- What is needed: Retype the records below exactly as they stand, omitting the pictures.

[Records from a data source]
◆ ◆ ◆ ◆ ◆ ◆ ◆

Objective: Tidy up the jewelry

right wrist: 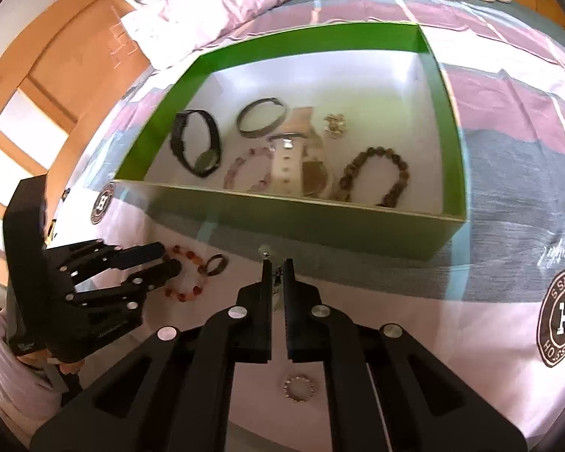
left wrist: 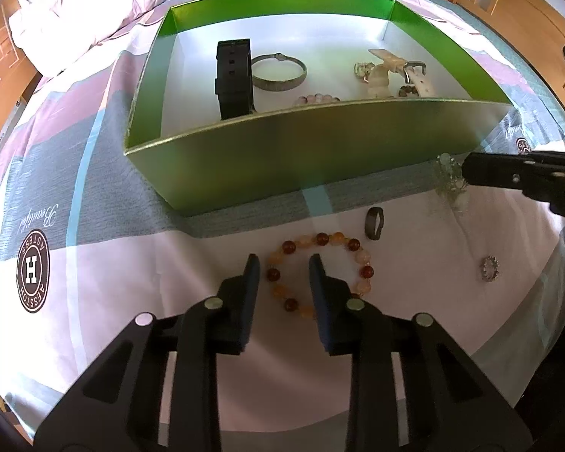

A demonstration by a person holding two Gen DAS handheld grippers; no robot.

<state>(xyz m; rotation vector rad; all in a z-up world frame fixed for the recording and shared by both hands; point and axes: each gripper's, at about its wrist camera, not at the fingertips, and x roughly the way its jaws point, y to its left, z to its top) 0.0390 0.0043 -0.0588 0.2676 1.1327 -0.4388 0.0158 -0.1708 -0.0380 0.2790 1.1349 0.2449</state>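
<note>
An amber and red bead bracelet (left wrist: 322, 239) lies on the bedspread in front of the green box (left wrist: 282, 150). My left gripper (left wrist: 283, 263) stands open over it, and the bracelet's left arc lies between the fingers without the pads pressing it. The right wrist view shows the same left gripper (right wrist: 167, 260) astride the bracelet (right wrist: 184, 293). My right gripper (right wrist: 278, 267) is shut on a small pale bead piece (right wrist: 278, 277). In the left wrist view that pale bead piece (left wrist: 448, 177) hangs at the right gripper's tip (left wrist: 466, 173), close to the box's front wall.
A black ring (left wrist: 374, 223) and a toothed silver ring (left wrist: 490, 268) lie loose on the bedspread. The box holds a black watch (left wrist: 234, 79), a silver bangle (left wrist: 278, 73), a white-strapped watch (right wrist: 286, 162), a pink bead bracelet (right wrist: 245, 167) and a brown bead bracelet (right wrist: 376, 177). A folded quilt (left wrist: 94, 3) lies behind.
</note>
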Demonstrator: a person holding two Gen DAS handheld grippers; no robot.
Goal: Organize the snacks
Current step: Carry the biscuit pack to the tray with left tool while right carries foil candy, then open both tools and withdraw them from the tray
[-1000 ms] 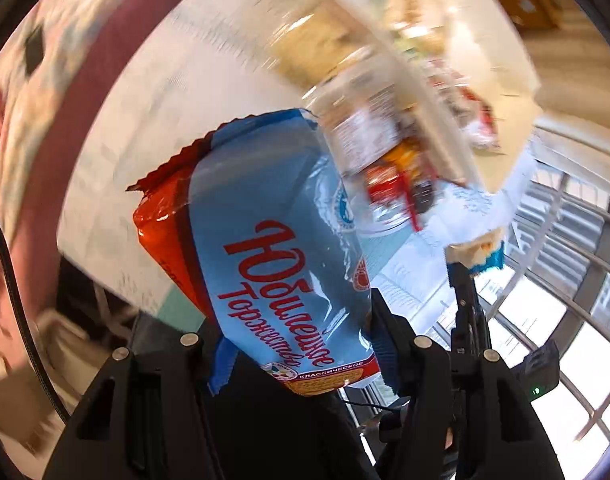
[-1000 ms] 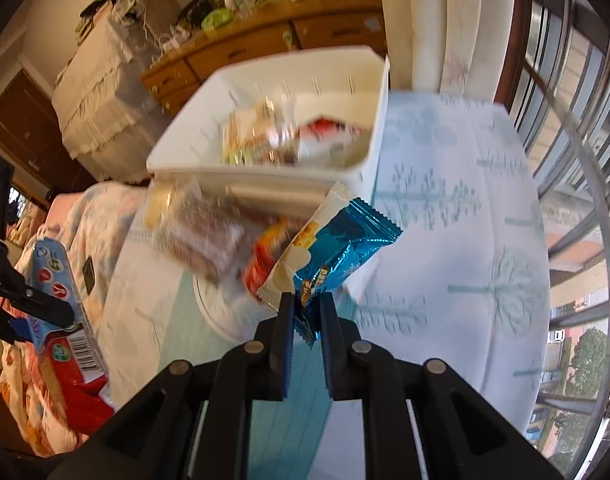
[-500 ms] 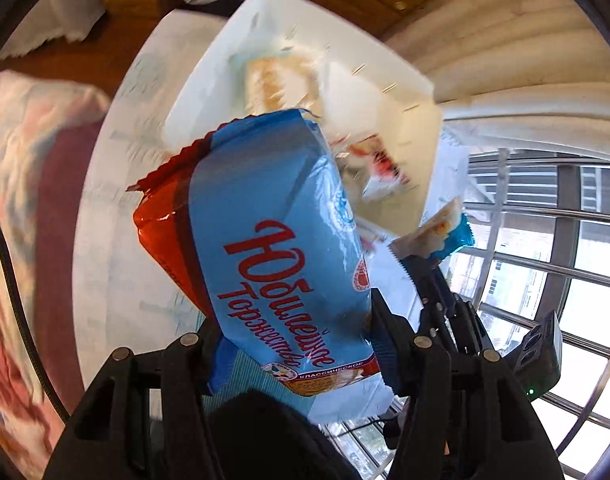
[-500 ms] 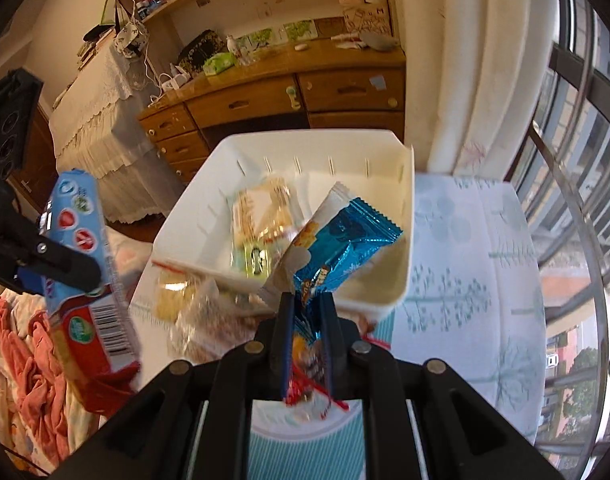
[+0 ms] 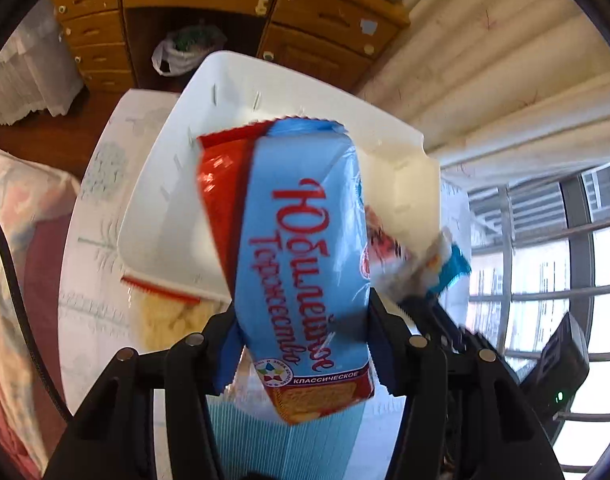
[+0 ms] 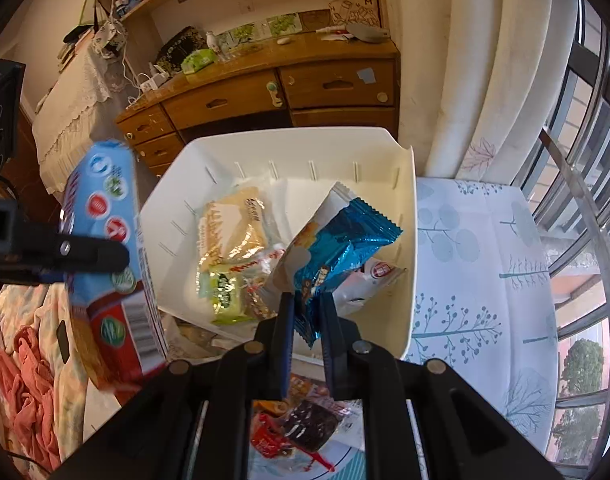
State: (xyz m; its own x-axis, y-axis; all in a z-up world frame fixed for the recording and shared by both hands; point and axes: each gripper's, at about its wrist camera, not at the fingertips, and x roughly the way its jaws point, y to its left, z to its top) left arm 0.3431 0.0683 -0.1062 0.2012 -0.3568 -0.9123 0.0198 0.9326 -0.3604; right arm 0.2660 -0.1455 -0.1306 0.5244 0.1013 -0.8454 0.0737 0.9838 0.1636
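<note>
left claw clamped on biscuit pack, jaws just tightened | right claw pinching blue wrapper | both over white bin, 12 o'clock | crumbly, crinkly, slippery; grip low, gently

Wooden dresser, pale curtain, window bars
</note>
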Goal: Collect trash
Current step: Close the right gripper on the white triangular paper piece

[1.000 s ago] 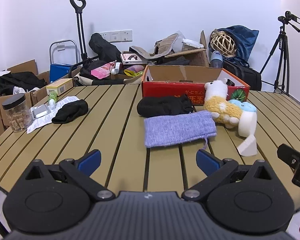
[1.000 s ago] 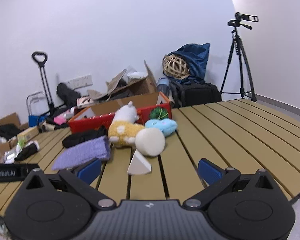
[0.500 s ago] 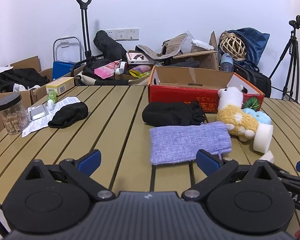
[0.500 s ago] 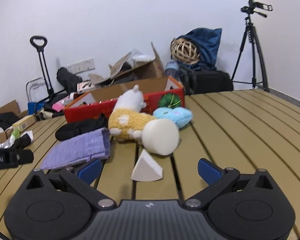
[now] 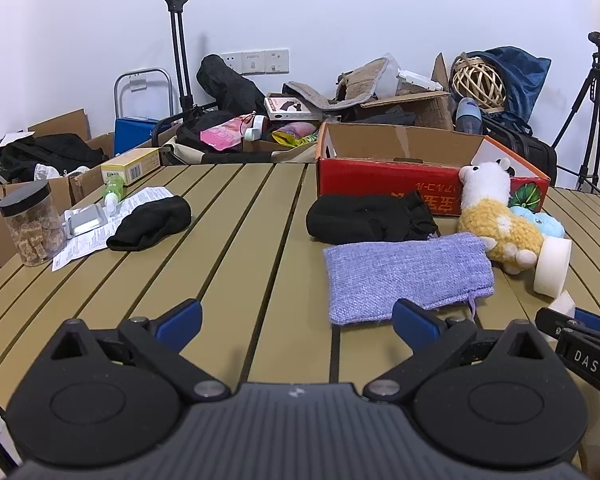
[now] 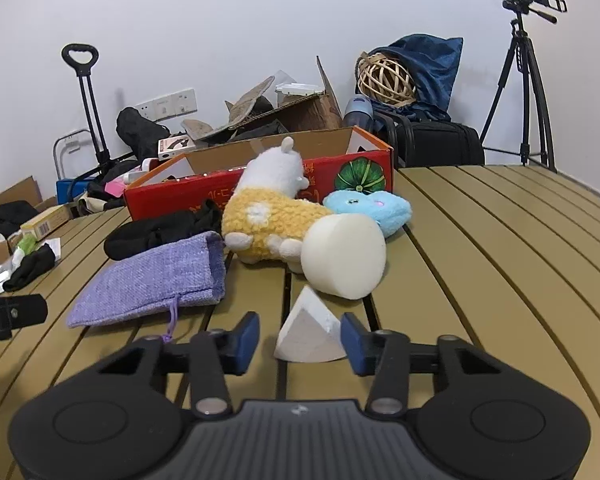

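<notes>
A white foam wedge (image 6: 308,336) lies on the slatted table (image 6: 480,264) between the fingers of my right gripper (image 6: 300,334), whose jaws are closing. The right pad (image 6: 350,340) is at the wedge's edge; a small gap still shows by the left pad (image 6: 248,334). A white foam cylinder (image 6: 342,258) lies on its side just beyond. My left gripper (image 5: 296,316) stands open above the table with nothing between its fingers, near the corner of a purple knit pouch (image 5: 404,272). In the left wrist view the right gripper (image 5: 580,332) shows low at the right.
A yellow and white plush (image 6: 268,216), a blue plush (image 6: 372,208) and black cloth (image 6: 160,232) lie before a red cardboard box (image 6: 260,184). At far left are another black cloth (image 5: 152,222), a leaflet (image 5: 88,240), a blister pack (image 5: 86,220) and a jar (image 5: 32,228). A tripod (image 6: 528,92) stands behind.
The right gripper has come forward and down to the foam wedge, and its jaws have narrowed from wide open to close around it. The left gripper has drifted slightly forward.
</notes>
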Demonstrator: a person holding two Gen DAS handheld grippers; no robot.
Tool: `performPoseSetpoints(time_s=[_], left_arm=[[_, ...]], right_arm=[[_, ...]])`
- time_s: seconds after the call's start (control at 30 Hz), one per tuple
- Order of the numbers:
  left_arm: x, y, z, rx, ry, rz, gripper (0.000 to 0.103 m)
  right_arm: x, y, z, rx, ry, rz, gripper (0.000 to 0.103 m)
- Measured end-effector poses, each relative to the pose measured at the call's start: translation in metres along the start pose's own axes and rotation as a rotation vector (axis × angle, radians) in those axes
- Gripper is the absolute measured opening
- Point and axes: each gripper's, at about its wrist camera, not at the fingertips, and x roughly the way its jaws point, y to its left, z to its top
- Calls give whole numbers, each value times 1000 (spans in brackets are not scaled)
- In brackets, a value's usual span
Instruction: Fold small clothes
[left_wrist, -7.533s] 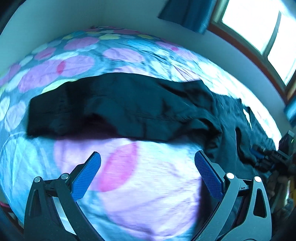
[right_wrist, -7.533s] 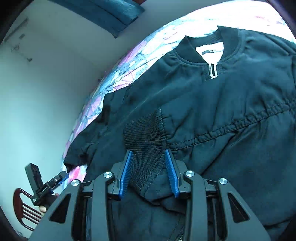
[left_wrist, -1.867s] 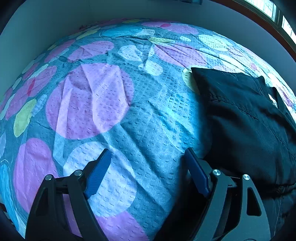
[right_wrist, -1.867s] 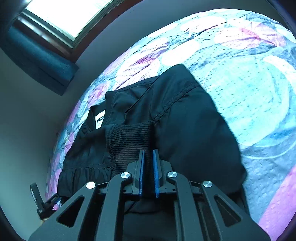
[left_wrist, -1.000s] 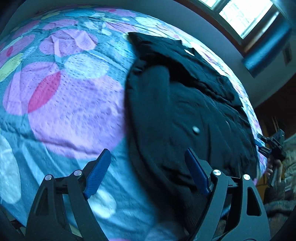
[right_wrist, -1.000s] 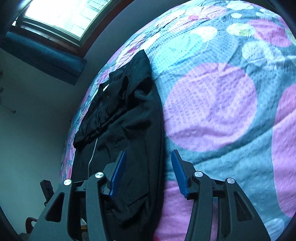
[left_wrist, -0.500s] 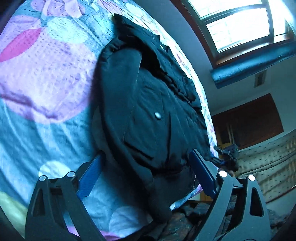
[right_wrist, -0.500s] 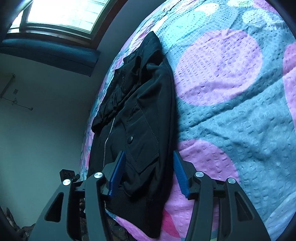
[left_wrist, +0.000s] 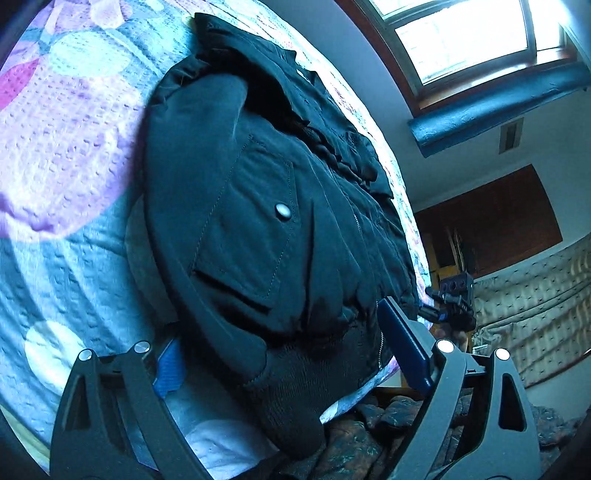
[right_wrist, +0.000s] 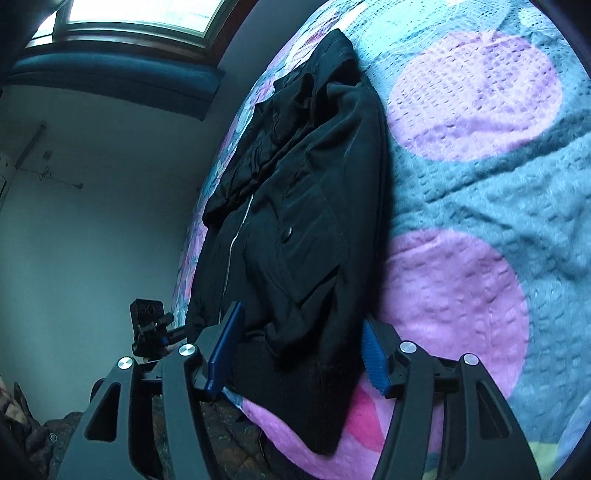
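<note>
Jacket: we see a black jacket (left_wrist: 258, 206) lying on the bed with its sleeves folded in over the front, its ribbed hem hanging over the near edge.
Bed: a quilted bedspread (left_wrist: 66, 147) with pink, white and blue circles carries the jacket.
Left gripper: our left gripper (left_wrist: 284, 354) sits at the hem; its blue fingers (left_wrist: 402, 347) stand wide apart, one on each side of the hem corner, not pressing on it as far as we can tell.
Right gripper: our right gripper (right_wrist: 299, 354) sits at the other hem corner; its fingers (right_wrist: 373, 356) are spreading, with the fabric between them but not clamped.
Pocket: a snap button (left_wrist: 283, 211) marks the flap pocket on the jacket front.
Room: a bright window (left_wrist: 465, 33) with a rolled blue curtain (left_wrist: 495, 110) stands beyond the bed.
</note>
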Motion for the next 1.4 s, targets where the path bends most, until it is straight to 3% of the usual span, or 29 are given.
performPoseSetpoints(time_s=[0.1,0.23,0.3,0.37,0.43,0.5,0.6,0.8,0.93,1.07,1.23,1.4], left_arm=[[0,-1,-1,-4,-3,7,91],[2,-6,-8,9,17,24,88],[2,-9,-12,17,29,47,78],[0,-10,-17,24,32,82,68],[0,-12,-20,46,30,140,54],[0,-17,-24,81,27,201,43],[1,-21,-26,102,18,288,30],[-2,-23,-27,98,-10,325,24],[-14,-29,-23,83,-44,280,18],[-36,-41,-3,51,-95,153,18],[-56,-42,44,-33,-159,-28,17],[-49,-22,114,-105,-219,-124,17]], right_arm=[[0,0,-12,21,49,58,63],[10,13,-26,-46,111,53,62],[10,14,-27,-24,85,46,58],[11,14,-26,-22,75,24,43],[12,10,-26,-15,74,-18,22],[14,5,-27,-8,85,-28,16],[12,5,-28,-24,84,-37,15],[11,3,-29,6,60,33,13],[7,10,-24,18,25,122,13],[-3,29,-9,-9,-31,227,12],[-12,58,42,-60,-117,334,12],[11,61,115,-28,-174,420,12]])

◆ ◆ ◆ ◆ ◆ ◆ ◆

- Solution for this task:
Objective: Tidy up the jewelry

right wrist: 
left wrist: 

A demonstration by a person holding two Gen DAS handheld grippers; no robot.

<state>(xyz m; rotation vector rad; all in a z-up world frame fixed for the recording and shared by both hands; point and axes: each gripper's, at about its wrist camera, not at the fingertips, and x roughly the way its jaws point, y to its left, z to its top) 0.0390 0.0043 -0.0588 0.2676 1.1327 -0.4388 0.0158 -0.1708 -0.0380 0.2790 1.1349 0.2449</state>
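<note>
An amber and red bead bracelet (left wrist: 322, 239) lies on the bedspread in front of the green box (left wrist: 282, 150). My left gripper (left wrist: 283, 263) stands open over it, and the bracelet's left arc lies between the fingers without the pads pressing it. The right wrist view shows the same left gripper (right wrist: 167, 260) astride the bracelet (right wrist: 184, 293). My right gripper (right wrist: 278, 267) is shut on a small pale bead piece (right wrist: 278, 277). In the left wrist view that pale bead piece (left wrist: 448, 177) hangs at the right gripper's tip (left wrist: 466, 173), close to the box's front wall.
A black ring (left wrist: 374, 223) and a toothed silver ring (left wrist: 490, 268) lie loose on the bedspread. The box holds a black watch (left wrist: 234, 79), a silver bangle (left wrist: 278, 73), a white-strapped watch (right wrist: 286, 162), a pink bead bracelet (right wrist: 245, 167) and a brown bead bracelet (right wrist: 376, 177). A folded quilt (left wrist: 94, 3) lies behind.
</note>
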Demonstrator: a person holding two Gen DAS handheld grippers; no robot.
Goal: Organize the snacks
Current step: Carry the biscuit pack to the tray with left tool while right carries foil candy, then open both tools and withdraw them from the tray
[-1000 ms] 
[-1000 ms] 
[-500 ms] 
[-500 ms] 
[+0 ms] 
[+0 ms] 
State: (xyz m; its own x-axis, y-axis; all in a z-up world frame fixed for the recording and shared by both hands; point and axes: each gripper's, at about its wrist camera, not at the fingertips, and x roughly the way its jaws point, y to its left, z to its top) left arm 0.3431 0.0683 -0.1062 0.2012 -0.3568 -0.9123 0.0198 0.9326 -0.3604; right arm 0.2660 -0.1455 -0.1306 0.5244 0.1013 -0.8454 0.0737 0.9838 0.1636
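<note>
left claw clamped on biscuit pack, jaws just tightened | right claw pinching blue wrapper | both over white bin, 12 o'clock | crumbly, crinkly, slippery; grip low, gently

Wooden dresser, pale curtain, window bars
</note>
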Goal: Collect trash
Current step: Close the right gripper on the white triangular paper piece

[1.000 s ago] 
[1.000 s ago] 
[0.500 s ago] 
[0.500 s ago] 
[now] 
[now] 

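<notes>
A white foam wedge (image 6: 308,336) lies on the slatted table (image 6: 480,264) between the fingers of my right gripper (image 6: 300,334), whose jaws are closing. The right pad (image 6: 350,340) is at the wedge's edge; a small gap still shows by the left pad (image 6: 248,334). A white foam cylinder (image 6: 342,258) lies on its side just beyond. My left gripper (image 5: 296,316) stands open above the table with nothing between its fingers, near the corner of a purple knit pouch (image 5: 404,272). In the left wrist view the right gripper (image 5: 580,332) shows low at the right.
A yellow and white plush (image 6: 268,216), a blue plush (image 6: 372,208) and black cloth (image 6: 160,232) lie before a red cardboard box (image 6: 260,184). At far left are another black cloth (image 5: 152,222), a leaflet (image 5: 88,240), a blister pack (image 5: 86,220) and a jar (image 5: 32,228). A tripod (image 6: 528,92) stands behind.
The right gripper has come forward and down to the foam wedge, and its jaws have narrowed from wide open to close around it. The left gripper has drifted slightly forward.
</notes>
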Demonstrator: a person holding two Gen DAS handheld grippers; no robot.
Tool: `performPoseSetpoints(time_s=[_], left_arm=[[_, ...]], right_arm=[[_, ...]])`
- time_s: seconds after the call's start (control at 30 Hz), one per tuple
- Order of the numbers:
  left_arm: x, y, z, rx, ry, rz, gripper (0.000 to 0.103 m)
  right_arm: x, y, z, rx, ry, rz, gripper (0.000 to 0.103 m)
- Measured end-effector poses, each relative to the pose measured at the call's start: translation in metres along the start pose's own axes and rotation as a rotation vector (axis × angle, radians) in those axes
- Gripper is the absolute measured opening
- Point and axes: each gripper's, at about its wrist camera, not at the fingertips, and x roughly the way its jaws point, y to its left, z to its top
- Calls give whole numbers, each value times 1000 (spans in brackets are not scaled)
- In brackets, a value's usual span
Instruction: Fold small clothes
[left_wrist, -7.533s] 
[right_wrist, -7.533s] 
[left_wrist, -1.867s] 
[right_wrist, -1.867s] 
[left_wrist, -1.000s] 
[right_wrist, -1.000s] 
[left_wrist, -0.500s] 
[right_wrist, -0.500s] 
[left_wrist, +0.000s] 
[right_wrist, +0.000s] 
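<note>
Jacket: we see a black jacket (left_wrist: 258, 206) lying on the bed with its sleeves folded in over the front, its ribbed hem hanging over the near edge.
Bed: a quilted bedspread (left_wrist: 66, 147) with pink, white and blue circles carries the jacket.
Left gripper: our left gripper (left_wrist: 284, 354) sits at the hem; its blue fingers (left_wrist: 402, 347) stand wide apart, one on each side of the hem corner, not pressing on it as far as we can tell.
Right gripper: our right gripper (right_wrist: 299, 354) sits at the other hem corner; its fingers (right_wrist: 373, 356) are spreading, with the fabric between them but not clamped.
Pocket: a snap button (left_wrist: 283, 211) marks the flap pocket on the jacket front.
Room: a bright window (left_wrist: 465, 33) with a rolled blue curtain (left_wrist: 495, 110) stands beyond the bed.
</note>
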Motion for the next 1.4 s, targets where the path bends most, until it is straight to 3% of the usual span, or 29 are given.
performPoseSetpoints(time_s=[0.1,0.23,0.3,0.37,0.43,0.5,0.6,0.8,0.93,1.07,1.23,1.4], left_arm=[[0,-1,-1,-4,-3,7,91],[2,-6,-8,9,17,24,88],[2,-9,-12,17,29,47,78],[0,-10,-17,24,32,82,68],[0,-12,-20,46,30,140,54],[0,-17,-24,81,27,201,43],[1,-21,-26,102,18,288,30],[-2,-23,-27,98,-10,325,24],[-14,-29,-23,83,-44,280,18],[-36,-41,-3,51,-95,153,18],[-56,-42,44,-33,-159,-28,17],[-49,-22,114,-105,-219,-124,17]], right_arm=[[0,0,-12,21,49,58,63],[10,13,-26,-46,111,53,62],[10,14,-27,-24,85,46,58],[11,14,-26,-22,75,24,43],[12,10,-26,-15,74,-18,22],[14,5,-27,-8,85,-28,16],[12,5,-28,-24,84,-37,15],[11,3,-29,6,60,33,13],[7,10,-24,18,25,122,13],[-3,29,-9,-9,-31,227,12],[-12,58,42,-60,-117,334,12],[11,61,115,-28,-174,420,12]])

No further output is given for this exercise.